I started walking again. I had to keep us moving, no matter how much Matt wanted to stop and talk about all this. “I raised you…and myself. This isn’t really me, not all of me anyway. I sort of pissed off Hades, and he took me and the other Ophi to the underworld. I raised the human half of my soul. It sort of died a couple months back when I drank Medusa’s blood.”

“You drank blood?” His voice cracked. Finally, I’d freaked him out.

“It sounds worse than it was. I had to do it. I would’ve died if I didn’t. Alex would’ve died.”

“Alex?” He stiffened. “You mean that guy—”

“I-I’m with him.”

Matt’s eyes widened, and his jaw clenched. “That’s not funny, Jodi. I’m sorry if I freaked you out when I said ‘I love you,’ but don’t you think you’re going a little too far? I mean, that’s the guy who stalked you, who assaulted me.”

“I know, but there’s an explanation for all that.”

Matt’s face twisted in disgust. I reached for him, but he pulled away.

“Alex was only trying to help me. I just didn’t know it. He’s like me. He saved my mom. I killed her, Matt. It was an accident. We were cooking, and I cut my hand. I tried to stay away, to tell her the truth about me, but she grabbed my hand and then… If Alex hadn’t been there, she’d be dead. He saved her, and then I left. I went with him to a school to study with other Ophi. He’s really sweet.”

“How soon?”

“How soon what?”

“How soon after I died did you take off with him?”

I closed my eyes, feeling the threat of tears again. “Matt.”

“I have to know.
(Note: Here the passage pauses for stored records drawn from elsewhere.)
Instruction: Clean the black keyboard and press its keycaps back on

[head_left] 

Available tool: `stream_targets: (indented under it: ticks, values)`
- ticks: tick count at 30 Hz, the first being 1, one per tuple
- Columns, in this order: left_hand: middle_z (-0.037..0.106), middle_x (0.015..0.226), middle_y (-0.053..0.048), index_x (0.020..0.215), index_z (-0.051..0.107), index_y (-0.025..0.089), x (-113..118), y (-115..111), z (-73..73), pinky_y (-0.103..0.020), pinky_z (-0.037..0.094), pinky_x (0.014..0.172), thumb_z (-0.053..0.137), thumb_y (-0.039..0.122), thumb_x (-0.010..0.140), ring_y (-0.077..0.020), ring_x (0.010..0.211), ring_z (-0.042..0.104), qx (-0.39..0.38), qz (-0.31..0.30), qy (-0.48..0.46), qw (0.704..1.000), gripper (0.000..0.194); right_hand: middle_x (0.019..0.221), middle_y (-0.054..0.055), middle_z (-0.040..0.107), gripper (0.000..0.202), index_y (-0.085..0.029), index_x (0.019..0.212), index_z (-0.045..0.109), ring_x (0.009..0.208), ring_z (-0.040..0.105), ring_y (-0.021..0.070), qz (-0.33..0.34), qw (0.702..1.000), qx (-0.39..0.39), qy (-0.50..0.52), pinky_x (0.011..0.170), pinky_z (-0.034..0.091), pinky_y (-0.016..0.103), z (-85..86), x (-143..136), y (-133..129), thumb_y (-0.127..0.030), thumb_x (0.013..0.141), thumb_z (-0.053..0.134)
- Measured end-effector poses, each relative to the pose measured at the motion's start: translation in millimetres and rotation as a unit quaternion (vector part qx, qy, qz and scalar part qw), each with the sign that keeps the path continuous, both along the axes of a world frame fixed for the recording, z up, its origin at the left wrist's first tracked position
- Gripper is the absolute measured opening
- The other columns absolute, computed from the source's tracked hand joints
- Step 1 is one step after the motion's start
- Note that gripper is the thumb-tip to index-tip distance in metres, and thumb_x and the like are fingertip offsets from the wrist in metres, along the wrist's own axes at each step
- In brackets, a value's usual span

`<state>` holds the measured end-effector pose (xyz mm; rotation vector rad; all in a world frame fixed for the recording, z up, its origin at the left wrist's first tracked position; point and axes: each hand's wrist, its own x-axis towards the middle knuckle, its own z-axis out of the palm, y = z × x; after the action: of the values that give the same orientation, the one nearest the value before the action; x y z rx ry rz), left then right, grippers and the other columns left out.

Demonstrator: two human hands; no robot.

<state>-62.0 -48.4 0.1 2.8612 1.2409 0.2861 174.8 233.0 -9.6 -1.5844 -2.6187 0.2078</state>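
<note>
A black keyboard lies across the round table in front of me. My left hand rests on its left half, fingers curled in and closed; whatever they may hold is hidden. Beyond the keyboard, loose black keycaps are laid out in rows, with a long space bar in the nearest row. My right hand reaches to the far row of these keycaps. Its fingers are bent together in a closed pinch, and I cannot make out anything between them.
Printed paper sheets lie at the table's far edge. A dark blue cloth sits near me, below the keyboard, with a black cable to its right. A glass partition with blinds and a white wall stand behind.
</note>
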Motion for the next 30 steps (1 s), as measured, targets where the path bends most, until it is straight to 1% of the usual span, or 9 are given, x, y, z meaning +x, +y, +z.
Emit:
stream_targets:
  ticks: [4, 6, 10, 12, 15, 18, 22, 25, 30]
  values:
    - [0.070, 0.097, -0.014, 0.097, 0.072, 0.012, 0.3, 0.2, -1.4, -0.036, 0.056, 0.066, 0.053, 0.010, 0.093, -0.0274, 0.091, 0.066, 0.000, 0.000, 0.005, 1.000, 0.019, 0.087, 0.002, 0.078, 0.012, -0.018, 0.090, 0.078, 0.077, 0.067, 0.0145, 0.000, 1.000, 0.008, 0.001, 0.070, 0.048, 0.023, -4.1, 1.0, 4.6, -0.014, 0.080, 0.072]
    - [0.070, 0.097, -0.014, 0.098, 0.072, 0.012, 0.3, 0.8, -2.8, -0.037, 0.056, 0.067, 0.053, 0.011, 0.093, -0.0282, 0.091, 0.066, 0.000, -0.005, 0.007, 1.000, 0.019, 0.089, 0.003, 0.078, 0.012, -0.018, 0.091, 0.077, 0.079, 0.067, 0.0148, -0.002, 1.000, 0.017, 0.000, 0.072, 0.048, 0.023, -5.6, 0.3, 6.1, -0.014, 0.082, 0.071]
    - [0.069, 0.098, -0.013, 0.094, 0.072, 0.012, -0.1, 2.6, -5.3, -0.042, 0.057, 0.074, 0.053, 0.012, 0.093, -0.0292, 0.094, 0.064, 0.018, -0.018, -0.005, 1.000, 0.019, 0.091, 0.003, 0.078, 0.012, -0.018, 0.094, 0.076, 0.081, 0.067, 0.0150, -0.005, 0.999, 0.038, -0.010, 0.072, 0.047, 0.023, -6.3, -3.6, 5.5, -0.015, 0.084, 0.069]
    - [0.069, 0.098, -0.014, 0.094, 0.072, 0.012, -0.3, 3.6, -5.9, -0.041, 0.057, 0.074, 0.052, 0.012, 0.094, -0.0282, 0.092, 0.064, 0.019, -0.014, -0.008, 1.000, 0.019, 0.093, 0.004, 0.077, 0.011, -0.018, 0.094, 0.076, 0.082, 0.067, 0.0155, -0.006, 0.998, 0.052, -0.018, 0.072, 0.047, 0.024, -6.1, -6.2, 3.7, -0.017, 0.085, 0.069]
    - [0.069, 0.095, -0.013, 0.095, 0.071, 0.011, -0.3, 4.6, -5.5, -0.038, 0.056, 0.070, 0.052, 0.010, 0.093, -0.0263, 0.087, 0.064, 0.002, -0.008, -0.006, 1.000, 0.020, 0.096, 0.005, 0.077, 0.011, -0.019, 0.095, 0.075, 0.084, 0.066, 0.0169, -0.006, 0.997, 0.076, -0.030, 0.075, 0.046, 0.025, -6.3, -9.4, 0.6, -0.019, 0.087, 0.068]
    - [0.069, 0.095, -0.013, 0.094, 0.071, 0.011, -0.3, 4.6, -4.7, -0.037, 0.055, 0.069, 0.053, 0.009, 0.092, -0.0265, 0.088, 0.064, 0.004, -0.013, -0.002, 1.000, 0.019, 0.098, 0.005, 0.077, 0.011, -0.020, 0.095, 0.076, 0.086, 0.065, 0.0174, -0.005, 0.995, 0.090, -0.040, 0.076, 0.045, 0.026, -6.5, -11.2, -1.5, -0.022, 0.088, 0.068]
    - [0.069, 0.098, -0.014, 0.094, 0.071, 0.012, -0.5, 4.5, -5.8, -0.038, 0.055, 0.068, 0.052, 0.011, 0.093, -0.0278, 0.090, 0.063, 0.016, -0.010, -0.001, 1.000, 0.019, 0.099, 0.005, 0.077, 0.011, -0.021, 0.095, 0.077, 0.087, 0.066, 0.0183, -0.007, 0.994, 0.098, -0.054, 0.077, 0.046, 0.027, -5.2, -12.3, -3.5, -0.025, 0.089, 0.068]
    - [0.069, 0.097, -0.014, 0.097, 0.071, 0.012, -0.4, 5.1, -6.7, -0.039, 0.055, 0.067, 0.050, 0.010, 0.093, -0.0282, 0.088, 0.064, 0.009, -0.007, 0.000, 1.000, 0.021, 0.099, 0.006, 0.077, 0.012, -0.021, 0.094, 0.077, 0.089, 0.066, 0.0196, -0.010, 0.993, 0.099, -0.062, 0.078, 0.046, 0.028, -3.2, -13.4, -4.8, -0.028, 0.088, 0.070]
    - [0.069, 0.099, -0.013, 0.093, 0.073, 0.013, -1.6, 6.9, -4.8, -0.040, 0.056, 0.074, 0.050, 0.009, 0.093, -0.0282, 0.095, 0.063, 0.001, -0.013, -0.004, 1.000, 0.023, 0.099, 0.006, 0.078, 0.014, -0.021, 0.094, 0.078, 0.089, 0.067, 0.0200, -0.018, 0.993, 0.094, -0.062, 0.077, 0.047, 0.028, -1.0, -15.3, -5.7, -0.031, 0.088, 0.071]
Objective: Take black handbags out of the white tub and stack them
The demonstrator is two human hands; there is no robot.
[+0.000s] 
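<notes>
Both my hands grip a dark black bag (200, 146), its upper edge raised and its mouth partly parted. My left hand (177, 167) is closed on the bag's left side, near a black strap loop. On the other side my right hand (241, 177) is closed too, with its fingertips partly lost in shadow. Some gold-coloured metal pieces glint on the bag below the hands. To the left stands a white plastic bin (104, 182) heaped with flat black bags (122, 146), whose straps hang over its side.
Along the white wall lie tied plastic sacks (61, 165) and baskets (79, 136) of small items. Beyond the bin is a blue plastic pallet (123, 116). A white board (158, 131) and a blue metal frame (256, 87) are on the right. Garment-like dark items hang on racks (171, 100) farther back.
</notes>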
I’m trying to be really patient and understanding right now, but I need to know this.”

“I don’t want you to hate me. I was crushed when you died.”

“How soon?”

Payback really was a bitch. This was proof. I was paying for everything I’d done wrong. This was supposed to be my way of making up for all the things I’d done to Matt. I’d saved him from the underworld, yet here he was with me and in more pain than he’d been in Hades’ hands.

I bit my lower lip and inhaled deeply. “I left the night of your funeral.”

A strange half-cough, half-laugh escaped Matt’s lips. “The night of my funeral? Wow.”

“My mom died. I couldn’t stick around and chance killing her again. What if Alex wasn’t there when it happened again? I couldn’t risk it.”

“And when did you and Alex…” He couldn’t even say the words.

“It sort of happened gradually. I didn’t plan on it. You have to understand it nearly killed me to lose you.” I didn’t want to tell him about me bringing him back wrong, about how I watched him rip apart a bunny with his teeth. He didn’t need to know that.

Refusing to look at me, Matt stared off at the open road as we kept in the cover of the trees. “Does he treat you well?”

“Do you really want to talk about him?” I didn’t want to rub his face in the fact that I’d moved on. He didn’t deserve that.

“No. How long has it been since I died, and why am I in the wrong body now?”

“A few months. I couldn’t bring you back. Not at first, anyway. When Hades took me and the others to the underworld, I found you. You were wandering around in this place called the Fields of Asphodel. I didn’t think you belonged there. You’re too good to be trapped in an afterlife where you felt nothing at all. And when you recognized me, I knew I had to free you, raise your soul. I found a young couple who’d just died, and I raised us both.”

He turned to me, meeting my eyes for the first time in minutes. “You wanted to be with me again? Is that why you did this?”

I could’ve lied, made him believe I did this all for us, but when I returned my soul, it would crush his heart all over again.

“I have to free my friends. They’re trapped and being tortured. My body is still being tortured, too. My soul can’t stay split like this.”

“So, we can’t be together, even though you’re human right now.”

“I won’t be human for long.” He was silent for a while, and I didn’t know what to say to make this easier on him.

“Do you need help finding a way to free your friends?”

I nodded. “But I understand if you don’t want to help me.”

He took my hand and squeezed it. “I’ll help you. I can’t change the way I feel about you, though.”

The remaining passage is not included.